Descubrió que los botones de las prendas se pueden reemplazar por el velcro, que las remeras básicas de algodón también son capaces de cerrarse por la espalda para que la colocación sea más fácil. Inventó otras prendas con sistema cierre fácil, cortes adaptado a la posición sentado. Son algunos de los diseños que fabrica Handy desde los talleres de La Alameda, una organización no gubernamental que lucha contra la trata de personas y la explotación infantil.
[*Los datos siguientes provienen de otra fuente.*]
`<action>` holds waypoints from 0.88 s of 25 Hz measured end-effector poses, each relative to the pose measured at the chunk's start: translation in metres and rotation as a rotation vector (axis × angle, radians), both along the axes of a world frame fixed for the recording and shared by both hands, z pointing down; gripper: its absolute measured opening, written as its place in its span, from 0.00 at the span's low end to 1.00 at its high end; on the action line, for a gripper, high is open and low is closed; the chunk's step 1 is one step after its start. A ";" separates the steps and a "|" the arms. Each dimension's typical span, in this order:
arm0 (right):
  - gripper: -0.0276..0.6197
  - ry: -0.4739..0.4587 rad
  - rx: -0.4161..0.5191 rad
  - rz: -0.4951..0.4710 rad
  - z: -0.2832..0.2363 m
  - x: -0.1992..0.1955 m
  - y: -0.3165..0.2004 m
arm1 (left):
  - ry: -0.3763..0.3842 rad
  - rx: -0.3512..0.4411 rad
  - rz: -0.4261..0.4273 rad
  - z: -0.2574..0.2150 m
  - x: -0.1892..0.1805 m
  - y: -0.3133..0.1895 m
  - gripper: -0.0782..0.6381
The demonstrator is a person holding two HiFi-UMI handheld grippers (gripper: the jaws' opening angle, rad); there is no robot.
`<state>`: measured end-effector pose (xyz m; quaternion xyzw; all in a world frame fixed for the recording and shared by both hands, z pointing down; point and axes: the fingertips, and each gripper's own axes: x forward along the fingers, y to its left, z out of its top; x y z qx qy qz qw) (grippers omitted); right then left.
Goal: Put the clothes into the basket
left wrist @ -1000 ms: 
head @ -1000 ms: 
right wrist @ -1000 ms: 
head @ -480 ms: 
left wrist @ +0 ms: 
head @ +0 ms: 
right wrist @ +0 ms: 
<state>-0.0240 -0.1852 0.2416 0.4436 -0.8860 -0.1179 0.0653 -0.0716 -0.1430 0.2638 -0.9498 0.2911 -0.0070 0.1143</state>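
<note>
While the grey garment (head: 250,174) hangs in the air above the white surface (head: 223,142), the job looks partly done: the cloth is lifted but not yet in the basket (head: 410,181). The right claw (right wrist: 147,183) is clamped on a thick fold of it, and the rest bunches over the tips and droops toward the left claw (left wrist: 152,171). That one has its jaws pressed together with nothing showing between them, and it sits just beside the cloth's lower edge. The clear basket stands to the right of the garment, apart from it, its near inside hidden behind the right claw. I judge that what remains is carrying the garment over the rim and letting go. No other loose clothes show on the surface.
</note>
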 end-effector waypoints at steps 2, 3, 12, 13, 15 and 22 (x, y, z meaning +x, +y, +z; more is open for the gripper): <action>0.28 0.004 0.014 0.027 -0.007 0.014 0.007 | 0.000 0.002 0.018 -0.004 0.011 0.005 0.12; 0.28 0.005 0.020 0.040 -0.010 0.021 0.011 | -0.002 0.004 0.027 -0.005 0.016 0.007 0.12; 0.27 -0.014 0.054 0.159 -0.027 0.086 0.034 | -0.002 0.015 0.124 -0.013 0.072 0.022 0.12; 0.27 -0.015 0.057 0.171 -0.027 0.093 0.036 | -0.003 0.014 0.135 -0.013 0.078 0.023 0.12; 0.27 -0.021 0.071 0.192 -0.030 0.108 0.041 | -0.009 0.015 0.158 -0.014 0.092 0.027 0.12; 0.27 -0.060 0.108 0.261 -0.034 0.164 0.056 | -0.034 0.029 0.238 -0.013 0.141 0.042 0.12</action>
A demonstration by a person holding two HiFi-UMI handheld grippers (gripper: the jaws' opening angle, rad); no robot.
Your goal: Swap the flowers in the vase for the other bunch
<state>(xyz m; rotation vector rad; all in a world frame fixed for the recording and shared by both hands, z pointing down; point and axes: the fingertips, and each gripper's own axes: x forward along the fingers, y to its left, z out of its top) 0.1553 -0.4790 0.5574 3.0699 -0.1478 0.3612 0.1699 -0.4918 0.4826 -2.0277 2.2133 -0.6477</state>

Miriam cree que la autonomía es un eslabón fundamental ya que repercute de manera favorable en la autoestima además de ahorrarle tiempo a cada usuario, a su familia o a sus cuidadores. “Las personas que tienen una discapacidad, o algo que les afecta la movilidad, tienen derecho a poder vestirse solas, a disfrutar eligiendo ropa que les genere confort y les haga verse atractivas como los demás”, resalta.
“Somos una propuesta de triple impacto incluyendo en nuestra producción a la red de talleres dignos y confeccionando nuestras prendas con telas de economía circular. Es una solución inclusiva para todxs: con nuestros productos es fácil vestirse, brinda independencia, autoestima y sobre todo estás a la moda”, reza la propia descripción del emprendimiento.
Hay ropa para grandes y chicos, y en talles plus size. Lo último que lanzó es una línea de ropa interior. Algo novedoso. En la pandemia fue un boom: llegó a vender 100 conjuntos por día. “La vida me regaló una segunda oportunidad. No podía dejarla pasar”, celebra.